Search the data for the word "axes" and copy every line where it occurs.

*** Opening DATASET CONTENT ***

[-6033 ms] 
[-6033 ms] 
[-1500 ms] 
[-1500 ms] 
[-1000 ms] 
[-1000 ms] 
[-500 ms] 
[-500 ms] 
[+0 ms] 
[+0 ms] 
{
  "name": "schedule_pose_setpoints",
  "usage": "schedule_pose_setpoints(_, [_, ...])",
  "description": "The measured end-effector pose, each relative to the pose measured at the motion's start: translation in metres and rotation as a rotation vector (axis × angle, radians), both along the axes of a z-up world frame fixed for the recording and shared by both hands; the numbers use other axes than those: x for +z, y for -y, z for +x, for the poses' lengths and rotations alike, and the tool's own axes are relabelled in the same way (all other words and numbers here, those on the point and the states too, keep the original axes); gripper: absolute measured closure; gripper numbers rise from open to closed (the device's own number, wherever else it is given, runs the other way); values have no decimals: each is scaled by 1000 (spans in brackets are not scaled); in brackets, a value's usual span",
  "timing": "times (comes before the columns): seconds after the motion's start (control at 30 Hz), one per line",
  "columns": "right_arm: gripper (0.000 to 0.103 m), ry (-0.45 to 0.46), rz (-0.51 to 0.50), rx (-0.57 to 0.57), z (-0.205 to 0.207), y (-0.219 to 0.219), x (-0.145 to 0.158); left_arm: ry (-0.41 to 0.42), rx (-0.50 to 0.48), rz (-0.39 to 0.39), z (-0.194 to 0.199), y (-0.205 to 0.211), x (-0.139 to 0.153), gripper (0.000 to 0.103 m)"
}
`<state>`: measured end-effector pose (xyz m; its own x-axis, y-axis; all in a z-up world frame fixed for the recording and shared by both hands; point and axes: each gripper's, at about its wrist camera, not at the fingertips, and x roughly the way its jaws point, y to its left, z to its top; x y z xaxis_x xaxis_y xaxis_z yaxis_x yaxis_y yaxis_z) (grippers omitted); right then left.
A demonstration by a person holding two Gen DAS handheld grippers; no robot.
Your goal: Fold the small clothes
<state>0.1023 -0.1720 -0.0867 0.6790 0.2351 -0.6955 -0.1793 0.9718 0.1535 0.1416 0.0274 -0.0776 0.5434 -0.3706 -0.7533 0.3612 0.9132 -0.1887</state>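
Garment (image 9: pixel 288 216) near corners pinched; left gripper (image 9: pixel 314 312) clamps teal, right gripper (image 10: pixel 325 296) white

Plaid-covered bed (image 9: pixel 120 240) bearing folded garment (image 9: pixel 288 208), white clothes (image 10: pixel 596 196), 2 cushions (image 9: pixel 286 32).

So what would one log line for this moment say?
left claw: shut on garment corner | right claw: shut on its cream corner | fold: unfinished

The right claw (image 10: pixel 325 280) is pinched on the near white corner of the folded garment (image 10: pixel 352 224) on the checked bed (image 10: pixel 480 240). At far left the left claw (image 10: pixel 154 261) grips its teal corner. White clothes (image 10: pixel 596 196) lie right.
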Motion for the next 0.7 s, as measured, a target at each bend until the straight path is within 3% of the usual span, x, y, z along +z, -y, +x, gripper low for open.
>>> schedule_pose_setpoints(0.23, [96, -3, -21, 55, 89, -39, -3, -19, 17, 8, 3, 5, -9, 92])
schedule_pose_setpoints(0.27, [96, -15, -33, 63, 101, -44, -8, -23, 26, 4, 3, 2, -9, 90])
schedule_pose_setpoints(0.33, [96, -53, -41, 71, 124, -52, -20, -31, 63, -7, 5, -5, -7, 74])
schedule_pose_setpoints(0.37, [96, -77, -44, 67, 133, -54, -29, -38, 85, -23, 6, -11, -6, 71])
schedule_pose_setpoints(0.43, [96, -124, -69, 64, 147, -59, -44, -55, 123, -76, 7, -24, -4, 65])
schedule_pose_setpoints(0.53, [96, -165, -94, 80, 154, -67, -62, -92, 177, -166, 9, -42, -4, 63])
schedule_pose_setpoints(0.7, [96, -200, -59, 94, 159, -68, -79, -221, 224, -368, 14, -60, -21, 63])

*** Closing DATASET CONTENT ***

**FINISHED TASK**
  "description": "The measured end-effector pose, each relative to the pose measured at the motion's start: translation in metres and rotation as a rotation vector (axis × angle, radians), both along the axes of a z-up world frame fixed for the recording and shared by both hands; the numbers use other axes than those: x for +z, y for -y, z for +x, for the poses' lengths and rotations alike, and the tool's own axes are relabelled in the same way (all other words and numbers here, those on the point and the states too, keep the original axes); gripper: absolute measured closure; gripper numbers rise from open to closed (the device's own number, wherever else it is given, runs the other way); values have no decimals: each is scaled by 1000 (spans in brackets are not scaled); in brackets, a value's usual span",
`<state>`: measured end-effector pose (xyz m; its own x-axis, y-axis; all in a z-up world frame fixed for the recording and shared by both hands; point and axes: each gripper's, at about its wrist camera, not at the fingertips, and x roughly the way its jaws point, y to its left, z to its top; x y z xaxis_x xaxis_y xaxis_z yaxis_x yaxis_y yaxis_z) (grippers omitted); right then left.

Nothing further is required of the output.